### TASK DESCRIPTION
Lines after the one containing "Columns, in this" are to be omitted; print exactly each line from the start of the records up to and including it.

### EXTRACTED RECORDS
Start of Block

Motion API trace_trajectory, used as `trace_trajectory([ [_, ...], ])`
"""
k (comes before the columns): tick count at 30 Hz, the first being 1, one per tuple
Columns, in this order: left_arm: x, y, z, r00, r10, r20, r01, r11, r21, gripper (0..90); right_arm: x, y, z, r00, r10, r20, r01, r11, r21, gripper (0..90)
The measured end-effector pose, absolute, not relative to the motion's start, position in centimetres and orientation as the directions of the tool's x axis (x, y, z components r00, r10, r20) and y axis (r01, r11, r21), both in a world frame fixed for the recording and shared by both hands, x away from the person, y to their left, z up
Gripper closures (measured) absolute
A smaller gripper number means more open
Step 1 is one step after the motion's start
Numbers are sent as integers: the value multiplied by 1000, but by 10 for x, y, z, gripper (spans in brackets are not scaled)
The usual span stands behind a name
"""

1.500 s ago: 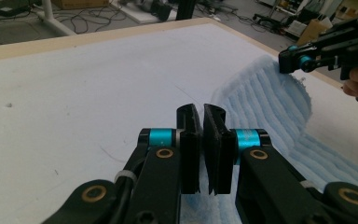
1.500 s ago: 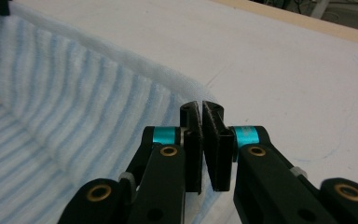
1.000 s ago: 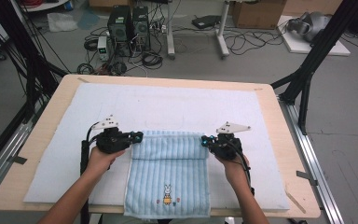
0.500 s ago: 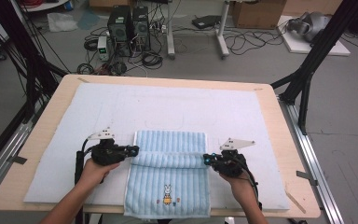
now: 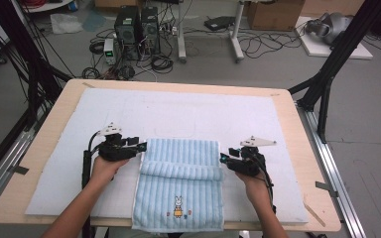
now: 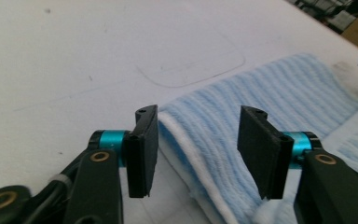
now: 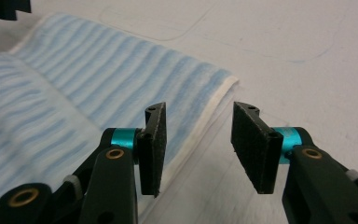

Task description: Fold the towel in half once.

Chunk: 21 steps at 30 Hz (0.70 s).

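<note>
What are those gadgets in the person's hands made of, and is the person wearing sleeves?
Each gripper, left and right, is black with two flat dark pads, teal collars, brass screws, a grey three-cornered plate on top and a trailing black cable. No sleeves show on the forearms.

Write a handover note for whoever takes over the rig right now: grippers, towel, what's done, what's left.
Left gripper: jaws just opened, nothing pinched; towel's left edge lies between them.
Right gripper: jaws just opened, holding nothing, beside the towel's right edge.
Blue striped towel: on the white mat, far part folded over toward the person, rabbit picture end hanging at the near table edge.
Done: first fold laid and released.
Left: probably another fold, then smoothing.
</note>
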State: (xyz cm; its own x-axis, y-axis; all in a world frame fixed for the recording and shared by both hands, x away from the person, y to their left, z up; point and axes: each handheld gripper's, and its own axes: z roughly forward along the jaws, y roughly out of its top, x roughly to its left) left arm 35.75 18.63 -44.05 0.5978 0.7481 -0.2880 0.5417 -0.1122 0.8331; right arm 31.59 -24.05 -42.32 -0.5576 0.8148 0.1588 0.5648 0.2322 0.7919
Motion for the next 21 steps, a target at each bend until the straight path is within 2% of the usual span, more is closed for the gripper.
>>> trace_trajectory([
  [3,363,182,-445,583,765,-273,538,-112,836,463,332,-235,-430,-544,826,145,587,251,770,566],
  [5,364,180,-448,582,765,-275,551,-122,826,492,339,-232,-435,-544,821,174,606,241,758,601],
  [9,366,174,-452,597,761,-254,558,-166,813,641,343,-225,-440,-561,807,188,617,255,745,633],
  [12,366,173,-452,598,765,-240,558,-183,810,765,345,-221,-444,-589,788,180,611,288,737,769],
  [13,365,172,-452,603,763,-232,552,-190,812,841,345,-220,-444,-603,779,172,607,308,733,844],
  [14,365,170,-452,607,763,-222,549,-200,812,869,345,-219,-444,-618,771,152,593,330,735,856],
  [16,365,169,-452,616,760,-208,541,-217,812,881,345,-218,-443,-623,767,151,587,331,739,863],
  [21,368,174,-450,598,767,-234,536,-166,828,885,346,-223,-439,-607,778,164,569,282,772,863],
])
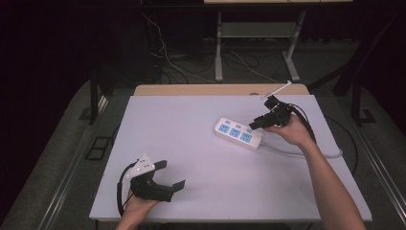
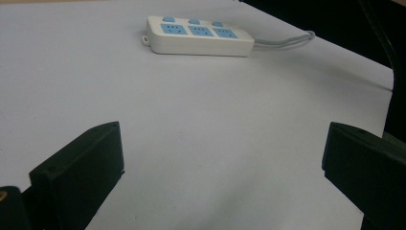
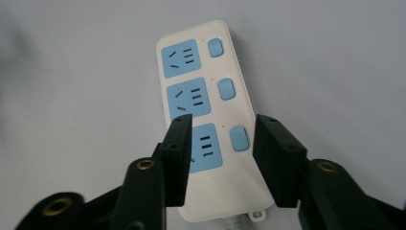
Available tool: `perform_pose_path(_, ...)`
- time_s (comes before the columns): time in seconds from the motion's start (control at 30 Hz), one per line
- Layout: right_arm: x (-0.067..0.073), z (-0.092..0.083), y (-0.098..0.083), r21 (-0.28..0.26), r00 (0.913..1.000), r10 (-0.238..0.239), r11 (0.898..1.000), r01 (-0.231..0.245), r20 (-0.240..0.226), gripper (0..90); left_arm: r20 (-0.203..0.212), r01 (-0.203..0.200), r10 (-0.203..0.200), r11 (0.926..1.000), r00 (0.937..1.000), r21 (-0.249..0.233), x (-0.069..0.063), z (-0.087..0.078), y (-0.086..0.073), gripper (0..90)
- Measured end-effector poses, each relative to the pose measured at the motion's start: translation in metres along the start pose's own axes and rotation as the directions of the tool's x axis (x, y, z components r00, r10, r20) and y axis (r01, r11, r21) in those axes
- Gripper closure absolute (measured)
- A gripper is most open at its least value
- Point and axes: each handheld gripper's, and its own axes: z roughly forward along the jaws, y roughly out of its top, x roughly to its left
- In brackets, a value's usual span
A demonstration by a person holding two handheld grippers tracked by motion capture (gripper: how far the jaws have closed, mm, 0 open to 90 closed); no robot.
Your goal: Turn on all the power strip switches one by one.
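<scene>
A: Where does the right gripper (image 1: 255,122) stand?
B: It hangs over the cable end of the power strip (image 1: 238,133), tilted down toward it. In the right gripper view its two black jaws are partly spread, with the nearest blue socket (image 3: 206,147) and the blue switch (image 3: 238,138) beside it showing in the gap. The jaws are narrower apart than the strip is wide, and the pads press on nothing; whether the tips touch the strip's top cannot be told.

A: And the left gripper (image 1: 171,175)?
B: It sits low near the front left corner of the worktop (image 1: 191,143), jaws spread wide with only bare surface between them. It is well apart from the strip.

A: How does the strip itself lie?
B: Flat on the worktop, right of centre and toward the far side, set at a slant. It is white with three blue sockets in a row, each with a blue switch alongside. In the left gripper view it lies far ahead across the pale surface.

A: What about its cord?
B: The grey cable (image 1: 306,153) leaves the strip's end by the person's right hand (image 1: 293,130) and runs off toward the worktop's right edge.
</scene>
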Motion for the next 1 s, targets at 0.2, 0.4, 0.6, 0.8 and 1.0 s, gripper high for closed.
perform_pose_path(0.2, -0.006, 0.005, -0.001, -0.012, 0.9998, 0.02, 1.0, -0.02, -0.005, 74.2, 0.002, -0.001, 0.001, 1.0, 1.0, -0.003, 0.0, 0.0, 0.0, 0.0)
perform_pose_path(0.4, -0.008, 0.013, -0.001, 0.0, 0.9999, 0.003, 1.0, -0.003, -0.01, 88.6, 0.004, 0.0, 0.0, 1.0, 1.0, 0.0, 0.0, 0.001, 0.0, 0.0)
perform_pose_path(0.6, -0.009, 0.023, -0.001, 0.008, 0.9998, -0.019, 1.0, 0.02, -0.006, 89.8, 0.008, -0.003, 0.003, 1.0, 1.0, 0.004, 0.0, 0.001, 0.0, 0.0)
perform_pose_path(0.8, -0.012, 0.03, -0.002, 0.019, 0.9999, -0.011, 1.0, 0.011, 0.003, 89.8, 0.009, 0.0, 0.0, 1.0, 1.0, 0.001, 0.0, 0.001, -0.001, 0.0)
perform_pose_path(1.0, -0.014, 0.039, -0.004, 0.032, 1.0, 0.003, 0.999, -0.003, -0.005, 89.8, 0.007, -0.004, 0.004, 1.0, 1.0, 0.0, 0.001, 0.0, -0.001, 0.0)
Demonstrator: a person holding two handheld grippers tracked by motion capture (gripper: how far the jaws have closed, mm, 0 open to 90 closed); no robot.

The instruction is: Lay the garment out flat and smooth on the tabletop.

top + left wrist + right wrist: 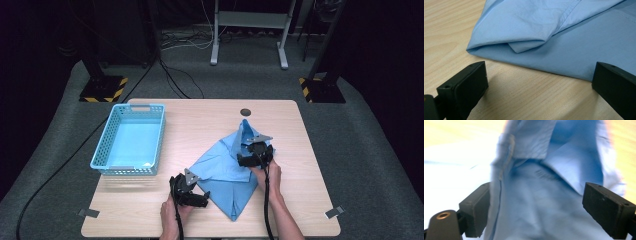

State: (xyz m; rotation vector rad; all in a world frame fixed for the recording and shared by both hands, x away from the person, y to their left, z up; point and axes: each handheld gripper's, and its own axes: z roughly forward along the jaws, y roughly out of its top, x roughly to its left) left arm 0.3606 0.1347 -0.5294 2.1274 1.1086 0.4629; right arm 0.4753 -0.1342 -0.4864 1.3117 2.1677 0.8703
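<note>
Wide-jawed right gripper (534, 207) over shirt (544, 195), basket (129, 139) well left.

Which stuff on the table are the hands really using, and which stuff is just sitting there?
In use:
- light blue shirt, partly folded on the table
- right gripper, jaws open around the shirt's collar end
- left gripper, jaws open at the shirt's edge, not touching it

Just sitting there:
- blue plastic basket, at the table's left
- strips of tape at the front corners

Both grippers low, jaws spread.
Left gripper (199, 196) at seven o'clock; right gripper (252, 148) at center, wide apart.
</note>
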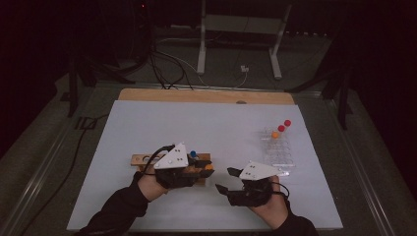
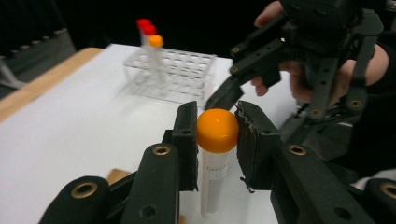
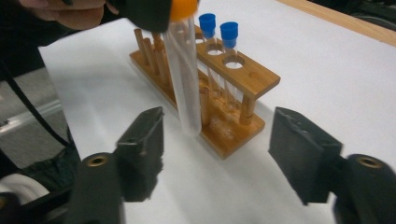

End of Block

### WORKED SOLUTION
Motion API trace_trajectory, used as `trace_trajectory([ [_, ...], ])`
"""
k (comes before the columns): tick count at 30 Hz, the first being 1, one per tuple
Columns, in this order: left_arm: x, y, z, r00, r10, r20, r01, r11, r21, gripper (0..90); right_arm: x, y, z, r00, r10, r20, r01, r11, r21, gripper (0..90)

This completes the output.